あの時と同じように、テレーサが身勝手な嘘にリオールを巻き込もうとしている。このまま彼女の嘘を放置すれば、リオールはテレーサに結婚しようと約束しておきながら健気に帰国を待っていた彼女を裏切ってチェルナにそそのかされ乗り換えた不実な男性とされてしまう。リオールの意思を踏みにじり、彼の名誉を棄損することを厭わない彼女に、吐き気がしそうだった。
どうすればリオールを彼女の嘘から救えるのか。いい案が思い浮かばないまま、不安を表に出さないようにしてチェルナは口を開いた。
「ベノジェム夫人、テレーサ・クインソー嬢の言葉は正しくありません。リオールは彼女の婚約者ではありませんし、私が彼と親しくすることに彼女は何の関係もないと断言いたします。それでも夫人がご不快に思われるのでしたら、私達はお暇いたしましょう」
チェルナはベノジェム夫人に自分の意思を伝える。
何を言っても嘘しか返ってこないテレーサに対してリオールが沈黙しているのは、チェルナと同じ気持ちだというだけでなく、夫人に意見を求められるまでは発言しないという意思の表明でもあった。主催であるベノジェム夫人を尊重し、この場では夫人の裁定に任せる姿勢を貫いている。感情に任せたふるまいをしないというのが、このお茶会のルールなのだ。

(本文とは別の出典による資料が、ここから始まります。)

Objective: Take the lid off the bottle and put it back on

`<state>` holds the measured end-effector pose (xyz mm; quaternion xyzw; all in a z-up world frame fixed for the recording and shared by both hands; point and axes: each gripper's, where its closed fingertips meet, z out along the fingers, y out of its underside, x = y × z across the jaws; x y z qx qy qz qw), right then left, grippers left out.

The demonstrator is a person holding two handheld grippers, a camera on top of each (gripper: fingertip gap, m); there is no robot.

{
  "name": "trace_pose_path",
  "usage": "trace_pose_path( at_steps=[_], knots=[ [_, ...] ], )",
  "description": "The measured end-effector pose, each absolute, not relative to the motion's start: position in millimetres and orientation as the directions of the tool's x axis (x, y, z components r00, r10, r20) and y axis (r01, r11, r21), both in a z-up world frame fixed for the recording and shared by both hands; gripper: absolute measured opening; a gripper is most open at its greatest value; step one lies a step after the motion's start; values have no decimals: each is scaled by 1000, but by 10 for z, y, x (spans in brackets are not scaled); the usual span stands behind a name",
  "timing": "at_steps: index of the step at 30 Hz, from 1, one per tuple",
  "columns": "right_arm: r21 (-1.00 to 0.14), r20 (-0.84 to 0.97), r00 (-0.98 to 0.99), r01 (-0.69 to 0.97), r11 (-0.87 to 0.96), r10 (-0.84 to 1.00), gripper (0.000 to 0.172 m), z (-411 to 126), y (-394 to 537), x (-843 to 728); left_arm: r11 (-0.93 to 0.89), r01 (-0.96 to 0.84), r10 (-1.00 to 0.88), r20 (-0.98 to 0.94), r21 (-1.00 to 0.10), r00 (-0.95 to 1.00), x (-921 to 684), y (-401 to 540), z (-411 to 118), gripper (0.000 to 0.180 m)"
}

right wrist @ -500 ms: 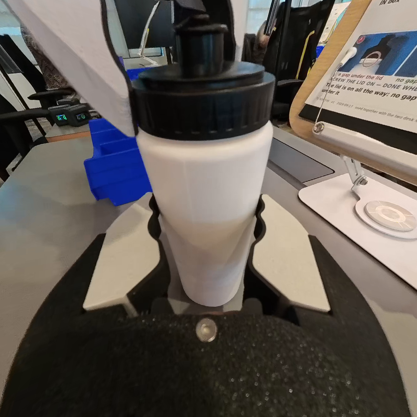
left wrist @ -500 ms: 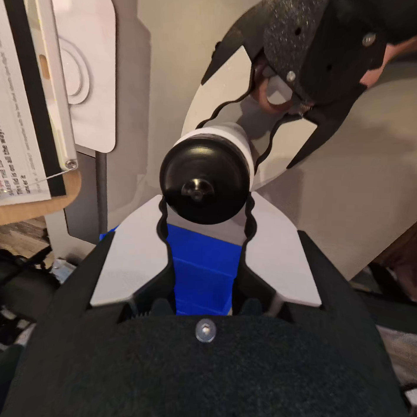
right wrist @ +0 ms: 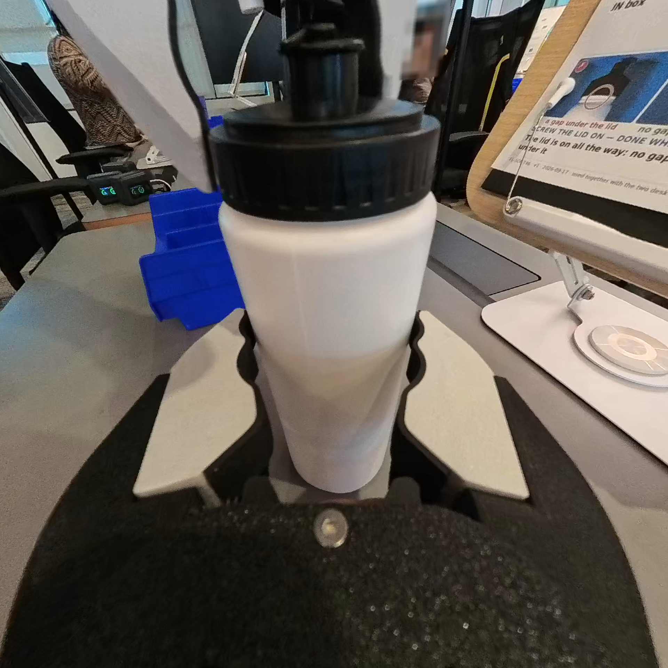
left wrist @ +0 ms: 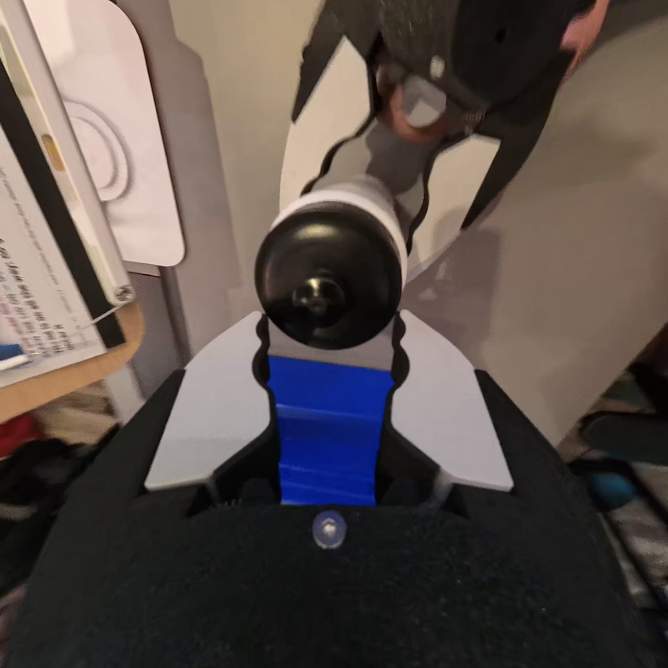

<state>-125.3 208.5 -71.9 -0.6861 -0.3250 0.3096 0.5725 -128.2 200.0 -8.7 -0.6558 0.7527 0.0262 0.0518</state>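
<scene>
A white bottle [right wrist: 325, 289] stands upright on the grey table [right wrist: 72, 343] with its black lid [right wrist: 325, 170] seated on it. My right gripper [right wrist: 332, 325] is shut on the bottle's body, with a pad against each side. My left gripper [left wrist: 329, 318] comes from above and is shut on the lid [left wrist: 329, 282], one fingertip on each side of its rim. One of its fingers [right wrist: 144, 90] shows in the right wrist view, against the lid's left side. The right gripper's fingers [left wrist: 311, 151] show in the left wrist view, around the bottle's lower part.
A blue bin [right wrist: 180, 274] sits on the table just behind the bottle, to its left. A wooden board with a printed sheet [right wrist: 578, 155] leans on a white stand base [right wrist: 542, 343] at the right. Chairs and gear stand beyond the table's far edge.
My left gripper has turned a little about the bottle's axis, still on the lid. The bottle and my right gripper have stayed where they were.
</scene>
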Motion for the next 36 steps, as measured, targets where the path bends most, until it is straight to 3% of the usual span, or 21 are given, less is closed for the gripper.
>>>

チェルナとテレーサのどちらの言葉を信じるかは夫人次第。
夫人はチェルナの言葉を聞き、少しの間を置いてからリオールに視線を向けた。
「リオール・ダンフォード様、貴方のご意見は?」
夫人がリオールに尋ねた。それはチェルナ達に去る必要はない、チェルナ達の言い分を尊重すると言ったも同然だった。
クインソー家の影響力を考えれば、事を荒立てないためにどちらが正しいとも判断を下さずチェルナ達が帰るのを容認するのが常套な方法だが。夫人はそうはせず自らの判断を明らかにすることを選んだ。
「もちろん僕はチェルナと同じ考えです。僕がテレーサ・クインソー嬢にプロポーズしたことは一度もありませんし、彼女は僕の婚約者ではありません」
「嘘をおっしゃらないで!」
リオールの言葉が終わらないうちに、テレーサは感情にまかせて否定した。そうした彼女の声も態度も悲しみより悔しさが強くにじんでいる。この場がテレーサの言葉を疑う空気に変わったことを察したのだろう。
リオールは隣に並ぶチェルナの肩を掴んで、引き寄せた。二人の前にいるテレーサの整った顔があまりにも憎しみに歪んでいて目が離せなくて、チェルナは彼がどんな表情を浮かべているのかすごく気になったものの知ることはできなかった。